Exercise description>
Go through the lines below, tally those that include the word "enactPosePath", and give only the tally.

Dataset content>
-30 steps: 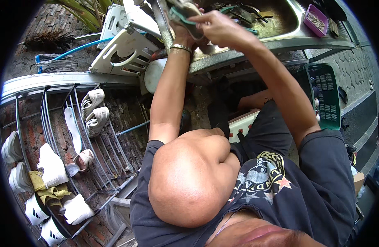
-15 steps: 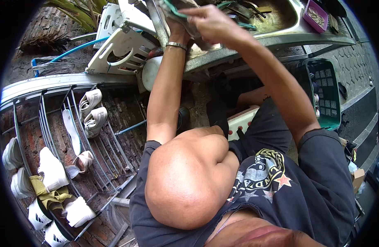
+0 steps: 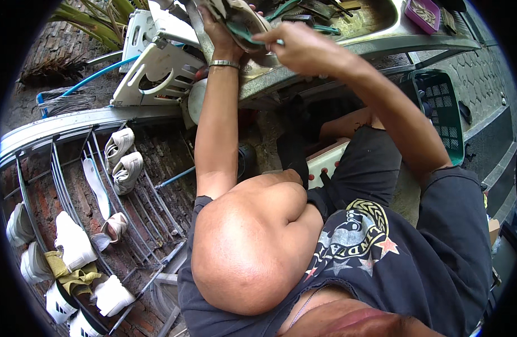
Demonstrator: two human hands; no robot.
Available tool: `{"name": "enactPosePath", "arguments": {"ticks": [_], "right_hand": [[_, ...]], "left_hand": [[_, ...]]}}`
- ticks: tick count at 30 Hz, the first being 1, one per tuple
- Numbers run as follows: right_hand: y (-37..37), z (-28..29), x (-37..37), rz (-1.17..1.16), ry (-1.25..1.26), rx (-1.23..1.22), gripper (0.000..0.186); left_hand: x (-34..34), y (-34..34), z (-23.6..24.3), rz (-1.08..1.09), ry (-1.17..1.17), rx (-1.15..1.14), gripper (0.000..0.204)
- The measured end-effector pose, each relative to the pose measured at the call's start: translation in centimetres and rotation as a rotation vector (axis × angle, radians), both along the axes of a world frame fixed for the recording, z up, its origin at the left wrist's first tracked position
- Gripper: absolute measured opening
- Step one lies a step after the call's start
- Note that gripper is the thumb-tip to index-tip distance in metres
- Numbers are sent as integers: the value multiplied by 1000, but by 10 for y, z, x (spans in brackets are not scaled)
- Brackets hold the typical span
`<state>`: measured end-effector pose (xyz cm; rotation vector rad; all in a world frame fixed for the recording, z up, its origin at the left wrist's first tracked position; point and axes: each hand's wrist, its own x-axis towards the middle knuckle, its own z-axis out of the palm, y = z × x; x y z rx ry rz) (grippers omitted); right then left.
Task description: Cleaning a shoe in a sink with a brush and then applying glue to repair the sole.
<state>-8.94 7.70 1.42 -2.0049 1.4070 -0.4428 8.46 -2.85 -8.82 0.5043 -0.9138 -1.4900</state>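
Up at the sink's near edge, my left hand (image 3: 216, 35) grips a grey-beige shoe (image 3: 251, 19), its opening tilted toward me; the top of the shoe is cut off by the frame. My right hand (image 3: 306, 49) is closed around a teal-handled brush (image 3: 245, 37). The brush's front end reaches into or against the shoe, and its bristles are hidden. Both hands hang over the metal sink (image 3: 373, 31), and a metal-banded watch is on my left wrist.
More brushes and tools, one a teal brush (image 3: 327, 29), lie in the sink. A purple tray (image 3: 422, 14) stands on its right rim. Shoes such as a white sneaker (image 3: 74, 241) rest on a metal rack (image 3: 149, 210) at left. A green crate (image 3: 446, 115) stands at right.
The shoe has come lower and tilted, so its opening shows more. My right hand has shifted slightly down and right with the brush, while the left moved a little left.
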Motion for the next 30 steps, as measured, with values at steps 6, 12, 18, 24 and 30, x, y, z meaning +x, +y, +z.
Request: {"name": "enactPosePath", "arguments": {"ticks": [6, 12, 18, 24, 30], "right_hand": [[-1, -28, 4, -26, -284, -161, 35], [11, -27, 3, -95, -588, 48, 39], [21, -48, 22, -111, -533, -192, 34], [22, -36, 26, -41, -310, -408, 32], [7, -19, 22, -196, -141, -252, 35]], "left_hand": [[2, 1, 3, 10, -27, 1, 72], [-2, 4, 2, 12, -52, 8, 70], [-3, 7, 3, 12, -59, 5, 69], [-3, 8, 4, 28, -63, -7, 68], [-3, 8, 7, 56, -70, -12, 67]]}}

Answer box>
2